_Your task:_ Search for the word "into" in the entries. Each line that holds it should be copied.

_Data:_
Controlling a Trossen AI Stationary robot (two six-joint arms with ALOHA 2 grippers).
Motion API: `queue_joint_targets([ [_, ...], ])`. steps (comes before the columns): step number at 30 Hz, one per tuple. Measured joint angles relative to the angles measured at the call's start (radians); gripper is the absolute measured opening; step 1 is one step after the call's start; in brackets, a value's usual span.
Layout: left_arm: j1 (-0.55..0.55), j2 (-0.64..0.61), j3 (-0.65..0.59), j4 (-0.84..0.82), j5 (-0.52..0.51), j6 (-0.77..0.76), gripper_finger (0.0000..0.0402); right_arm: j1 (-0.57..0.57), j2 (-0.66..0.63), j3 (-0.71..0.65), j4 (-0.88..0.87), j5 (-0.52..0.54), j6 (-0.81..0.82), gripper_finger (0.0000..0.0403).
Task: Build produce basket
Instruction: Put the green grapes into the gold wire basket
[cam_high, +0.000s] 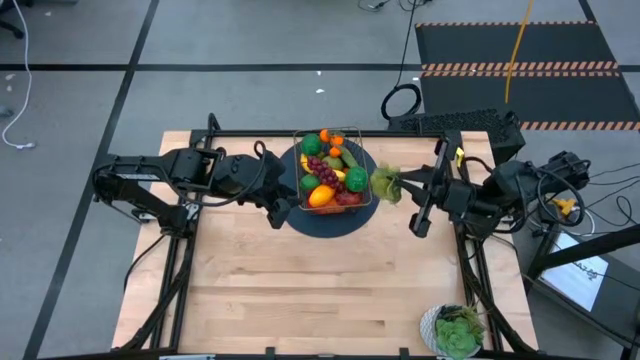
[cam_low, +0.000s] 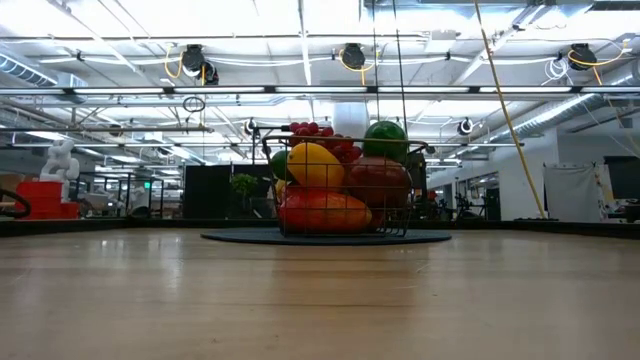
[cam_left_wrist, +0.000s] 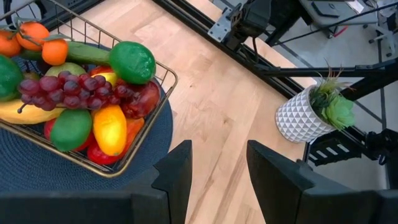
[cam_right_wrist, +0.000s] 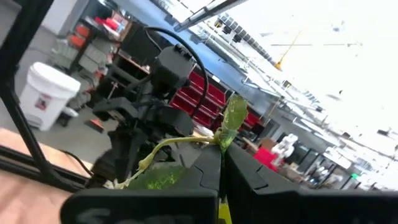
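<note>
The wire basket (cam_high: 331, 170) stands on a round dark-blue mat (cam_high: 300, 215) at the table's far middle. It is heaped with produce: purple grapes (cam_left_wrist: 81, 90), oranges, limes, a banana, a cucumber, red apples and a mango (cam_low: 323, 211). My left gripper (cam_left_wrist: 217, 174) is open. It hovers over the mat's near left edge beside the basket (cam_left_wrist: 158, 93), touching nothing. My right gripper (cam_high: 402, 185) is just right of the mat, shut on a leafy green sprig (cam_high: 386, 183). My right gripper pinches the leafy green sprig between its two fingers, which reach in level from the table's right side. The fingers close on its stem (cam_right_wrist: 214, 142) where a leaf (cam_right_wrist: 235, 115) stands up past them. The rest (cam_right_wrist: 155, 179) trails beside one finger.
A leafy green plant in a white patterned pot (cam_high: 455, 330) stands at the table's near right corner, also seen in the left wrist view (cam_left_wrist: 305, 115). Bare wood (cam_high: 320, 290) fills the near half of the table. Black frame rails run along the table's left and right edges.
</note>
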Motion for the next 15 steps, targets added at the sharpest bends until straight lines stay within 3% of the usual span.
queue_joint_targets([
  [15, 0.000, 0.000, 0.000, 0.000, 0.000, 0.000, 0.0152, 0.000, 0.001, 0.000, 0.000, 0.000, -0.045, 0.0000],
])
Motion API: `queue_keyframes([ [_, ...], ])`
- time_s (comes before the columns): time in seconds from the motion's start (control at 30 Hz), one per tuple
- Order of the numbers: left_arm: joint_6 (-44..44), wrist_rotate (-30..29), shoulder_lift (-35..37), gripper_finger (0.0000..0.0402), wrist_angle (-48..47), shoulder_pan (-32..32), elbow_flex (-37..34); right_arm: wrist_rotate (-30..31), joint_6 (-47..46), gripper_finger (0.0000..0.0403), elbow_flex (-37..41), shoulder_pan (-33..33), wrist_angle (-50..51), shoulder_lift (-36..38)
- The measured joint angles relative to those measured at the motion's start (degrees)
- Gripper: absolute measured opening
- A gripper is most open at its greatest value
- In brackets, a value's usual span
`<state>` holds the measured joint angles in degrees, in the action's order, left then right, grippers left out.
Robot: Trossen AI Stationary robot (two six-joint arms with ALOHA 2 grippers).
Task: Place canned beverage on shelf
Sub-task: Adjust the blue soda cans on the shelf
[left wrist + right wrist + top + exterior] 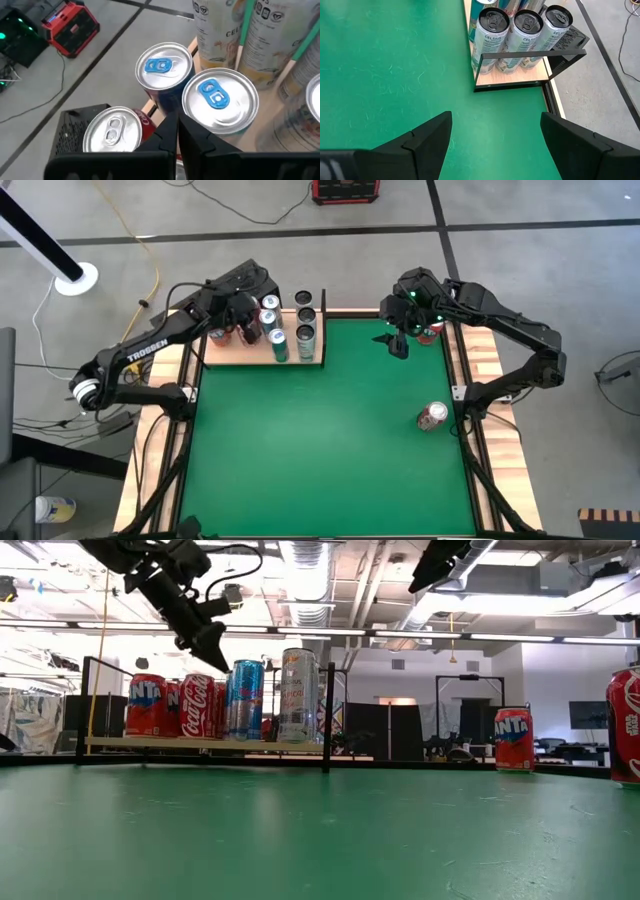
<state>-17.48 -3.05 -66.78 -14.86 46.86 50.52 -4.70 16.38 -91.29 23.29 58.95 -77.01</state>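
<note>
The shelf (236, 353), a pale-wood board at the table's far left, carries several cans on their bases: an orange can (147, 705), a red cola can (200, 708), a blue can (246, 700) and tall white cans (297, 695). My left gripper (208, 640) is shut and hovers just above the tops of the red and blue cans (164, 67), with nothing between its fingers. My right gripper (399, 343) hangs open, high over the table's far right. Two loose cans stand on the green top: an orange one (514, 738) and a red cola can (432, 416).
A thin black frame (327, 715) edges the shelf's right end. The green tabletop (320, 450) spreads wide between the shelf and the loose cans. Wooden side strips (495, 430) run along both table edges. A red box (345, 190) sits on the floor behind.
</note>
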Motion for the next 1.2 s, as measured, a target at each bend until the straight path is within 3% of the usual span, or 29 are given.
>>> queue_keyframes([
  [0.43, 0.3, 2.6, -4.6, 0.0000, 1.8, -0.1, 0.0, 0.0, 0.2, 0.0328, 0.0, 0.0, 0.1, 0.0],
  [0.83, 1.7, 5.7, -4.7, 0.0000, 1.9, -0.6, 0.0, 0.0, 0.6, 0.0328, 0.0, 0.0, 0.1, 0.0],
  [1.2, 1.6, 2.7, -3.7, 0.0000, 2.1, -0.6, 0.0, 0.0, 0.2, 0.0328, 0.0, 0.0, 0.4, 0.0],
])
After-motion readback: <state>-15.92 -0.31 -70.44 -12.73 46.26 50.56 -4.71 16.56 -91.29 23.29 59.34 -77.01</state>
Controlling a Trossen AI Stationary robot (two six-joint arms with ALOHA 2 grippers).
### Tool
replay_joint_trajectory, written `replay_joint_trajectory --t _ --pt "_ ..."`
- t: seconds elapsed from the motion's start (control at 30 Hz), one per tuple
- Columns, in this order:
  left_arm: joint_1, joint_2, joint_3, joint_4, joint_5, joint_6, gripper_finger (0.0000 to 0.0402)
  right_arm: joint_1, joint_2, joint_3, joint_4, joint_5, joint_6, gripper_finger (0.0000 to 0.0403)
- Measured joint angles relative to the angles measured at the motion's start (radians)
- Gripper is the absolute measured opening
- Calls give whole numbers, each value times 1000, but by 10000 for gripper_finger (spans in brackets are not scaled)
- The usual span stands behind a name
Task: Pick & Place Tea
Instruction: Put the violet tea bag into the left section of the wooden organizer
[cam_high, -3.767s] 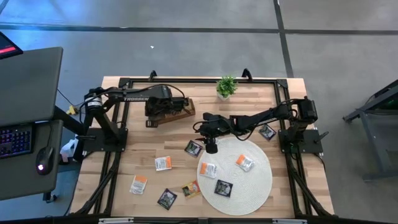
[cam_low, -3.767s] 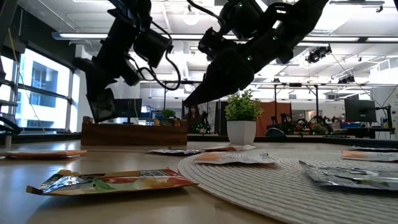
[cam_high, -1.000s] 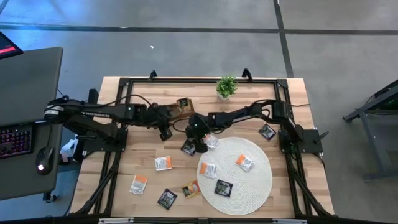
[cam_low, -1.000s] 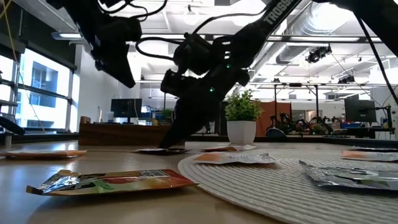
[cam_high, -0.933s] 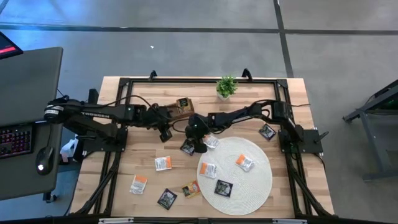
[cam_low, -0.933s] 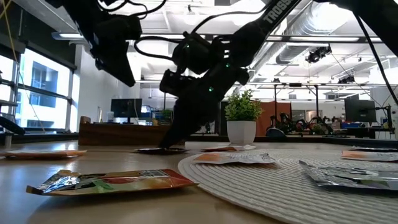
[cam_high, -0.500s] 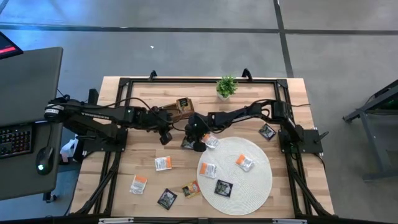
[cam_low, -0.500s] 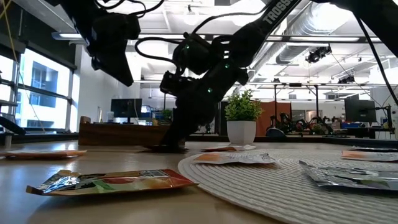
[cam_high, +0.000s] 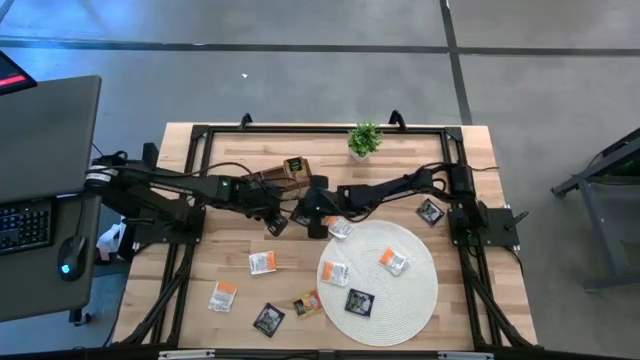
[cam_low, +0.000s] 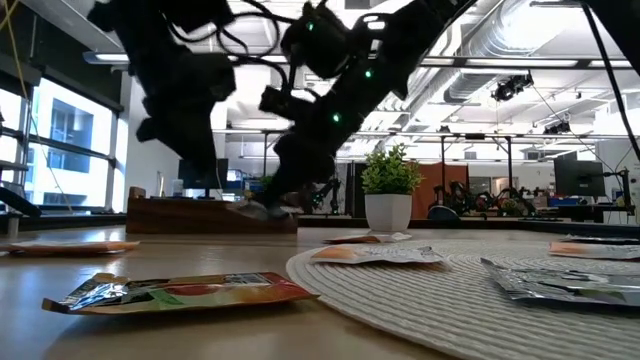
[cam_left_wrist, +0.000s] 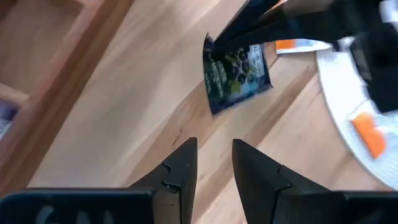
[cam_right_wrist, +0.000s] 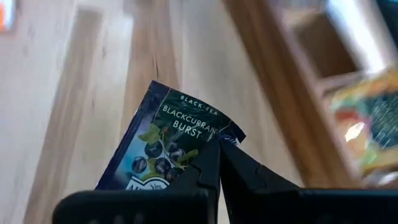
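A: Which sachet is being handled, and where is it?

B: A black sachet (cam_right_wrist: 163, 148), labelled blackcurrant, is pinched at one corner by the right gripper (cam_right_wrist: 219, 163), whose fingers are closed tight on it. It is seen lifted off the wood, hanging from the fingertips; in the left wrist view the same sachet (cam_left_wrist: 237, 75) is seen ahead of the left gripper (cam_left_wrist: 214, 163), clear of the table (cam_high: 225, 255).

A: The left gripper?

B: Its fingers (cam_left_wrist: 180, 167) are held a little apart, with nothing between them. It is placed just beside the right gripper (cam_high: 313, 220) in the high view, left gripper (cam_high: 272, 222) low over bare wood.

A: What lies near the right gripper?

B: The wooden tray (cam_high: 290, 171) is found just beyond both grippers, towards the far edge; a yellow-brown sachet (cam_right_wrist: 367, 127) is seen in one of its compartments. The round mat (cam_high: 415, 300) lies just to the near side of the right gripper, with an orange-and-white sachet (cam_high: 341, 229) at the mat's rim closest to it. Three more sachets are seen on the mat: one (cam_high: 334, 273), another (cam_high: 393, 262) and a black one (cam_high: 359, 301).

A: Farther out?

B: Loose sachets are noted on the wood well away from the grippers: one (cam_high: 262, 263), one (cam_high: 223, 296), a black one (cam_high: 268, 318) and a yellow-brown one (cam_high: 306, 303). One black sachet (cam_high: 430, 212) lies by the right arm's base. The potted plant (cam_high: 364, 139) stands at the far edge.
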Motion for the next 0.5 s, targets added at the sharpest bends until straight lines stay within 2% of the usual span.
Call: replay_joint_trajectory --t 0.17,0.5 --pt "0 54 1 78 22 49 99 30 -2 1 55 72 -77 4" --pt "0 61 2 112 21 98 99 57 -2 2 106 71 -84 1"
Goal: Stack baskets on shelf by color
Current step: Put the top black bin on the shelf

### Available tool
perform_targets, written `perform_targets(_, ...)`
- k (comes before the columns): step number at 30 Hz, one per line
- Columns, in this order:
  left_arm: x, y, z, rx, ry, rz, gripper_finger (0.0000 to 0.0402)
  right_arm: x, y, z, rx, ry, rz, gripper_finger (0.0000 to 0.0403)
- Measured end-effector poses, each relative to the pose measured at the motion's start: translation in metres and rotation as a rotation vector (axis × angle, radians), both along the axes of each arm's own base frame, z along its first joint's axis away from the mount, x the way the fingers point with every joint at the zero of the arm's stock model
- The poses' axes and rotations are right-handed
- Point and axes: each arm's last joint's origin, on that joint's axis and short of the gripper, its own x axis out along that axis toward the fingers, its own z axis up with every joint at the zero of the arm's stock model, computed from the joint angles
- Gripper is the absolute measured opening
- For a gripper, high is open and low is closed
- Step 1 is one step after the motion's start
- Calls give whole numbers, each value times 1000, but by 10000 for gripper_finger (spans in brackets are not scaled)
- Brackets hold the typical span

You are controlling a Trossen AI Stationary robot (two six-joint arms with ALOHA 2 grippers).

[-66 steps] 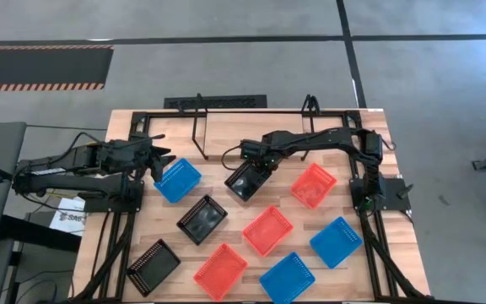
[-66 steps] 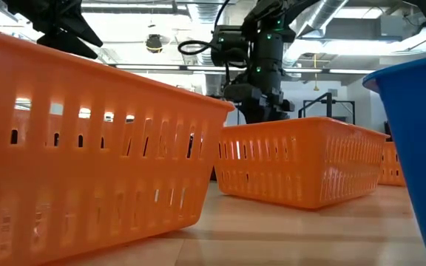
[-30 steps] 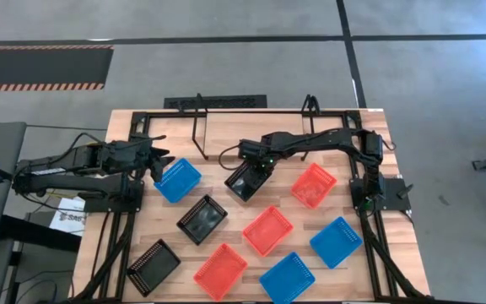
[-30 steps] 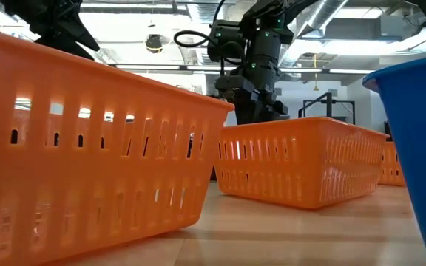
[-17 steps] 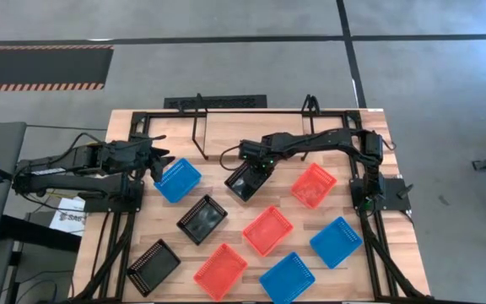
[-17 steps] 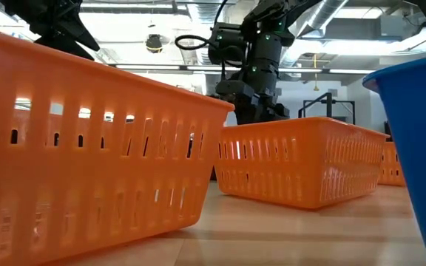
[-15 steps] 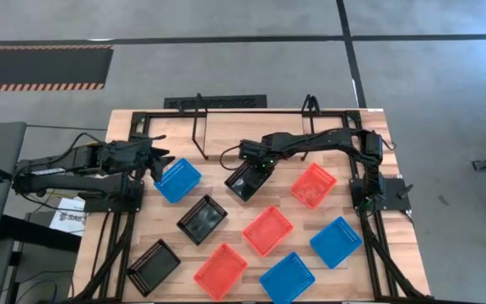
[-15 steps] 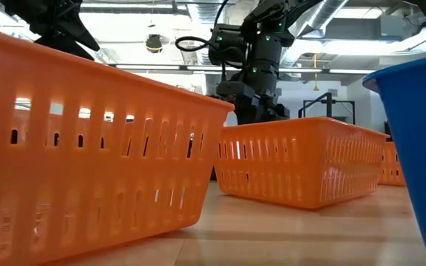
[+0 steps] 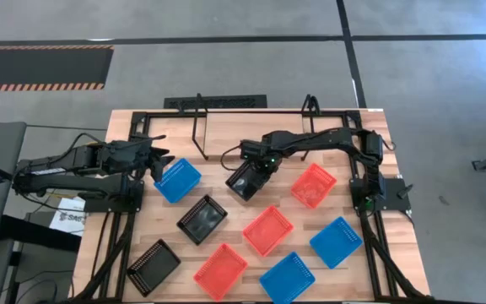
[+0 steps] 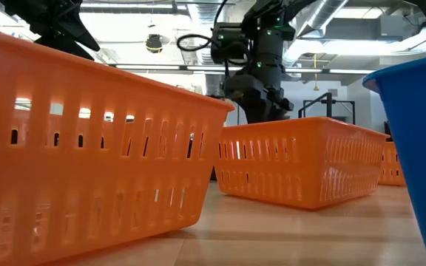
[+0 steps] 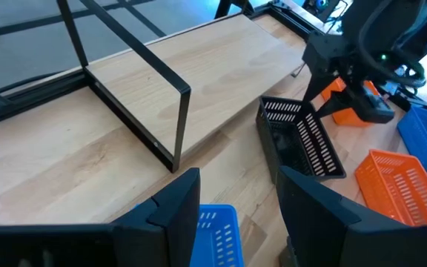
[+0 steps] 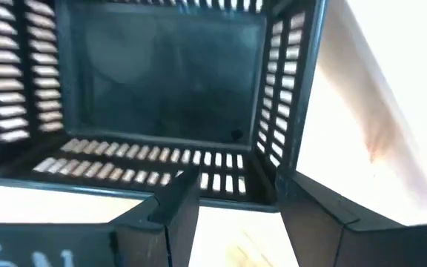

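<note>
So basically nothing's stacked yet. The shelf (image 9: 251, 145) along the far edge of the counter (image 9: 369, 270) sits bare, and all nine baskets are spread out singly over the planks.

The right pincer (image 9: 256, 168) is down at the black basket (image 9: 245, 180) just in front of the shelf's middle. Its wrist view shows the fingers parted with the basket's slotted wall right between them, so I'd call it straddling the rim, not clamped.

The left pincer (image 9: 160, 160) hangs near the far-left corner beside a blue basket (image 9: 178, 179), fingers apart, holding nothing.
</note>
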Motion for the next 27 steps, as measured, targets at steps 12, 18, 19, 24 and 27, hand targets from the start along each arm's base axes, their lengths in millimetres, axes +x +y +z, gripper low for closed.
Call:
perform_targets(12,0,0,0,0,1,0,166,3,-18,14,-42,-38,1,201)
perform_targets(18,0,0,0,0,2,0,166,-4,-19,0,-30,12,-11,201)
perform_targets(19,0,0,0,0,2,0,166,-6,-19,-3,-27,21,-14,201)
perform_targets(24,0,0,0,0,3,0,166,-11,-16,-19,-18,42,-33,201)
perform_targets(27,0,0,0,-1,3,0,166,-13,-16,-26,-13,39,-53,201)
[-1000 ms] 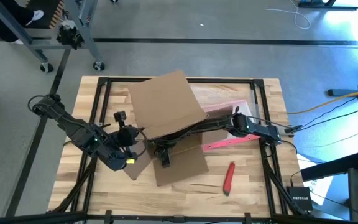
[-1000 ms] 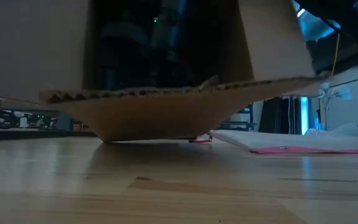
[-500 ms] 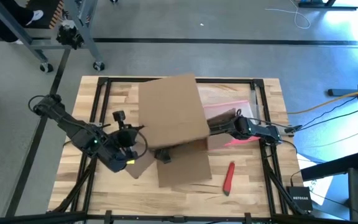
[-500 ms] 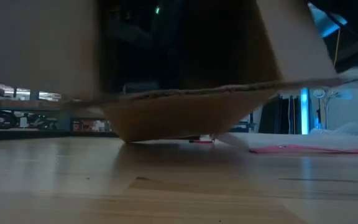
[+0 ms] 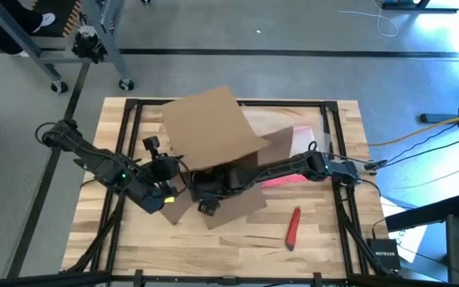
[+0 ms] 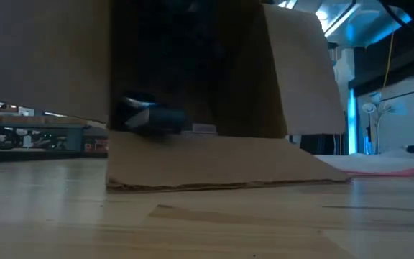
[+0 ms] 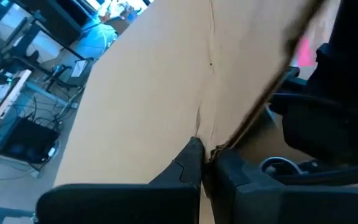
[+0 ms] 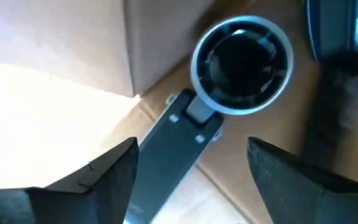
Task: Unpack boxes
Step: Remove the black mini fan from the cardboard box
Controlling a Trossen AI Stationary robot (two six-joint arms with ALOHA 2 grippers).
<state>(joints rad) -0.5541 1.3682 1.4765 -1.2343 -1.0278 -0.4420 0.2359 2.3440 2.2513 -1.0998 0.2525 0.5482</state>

_Exercise result:_
Instruction: Put the green grapes into the gold wire basket
Instruction: Put the violet tea bag into the left section of the wooden organizer

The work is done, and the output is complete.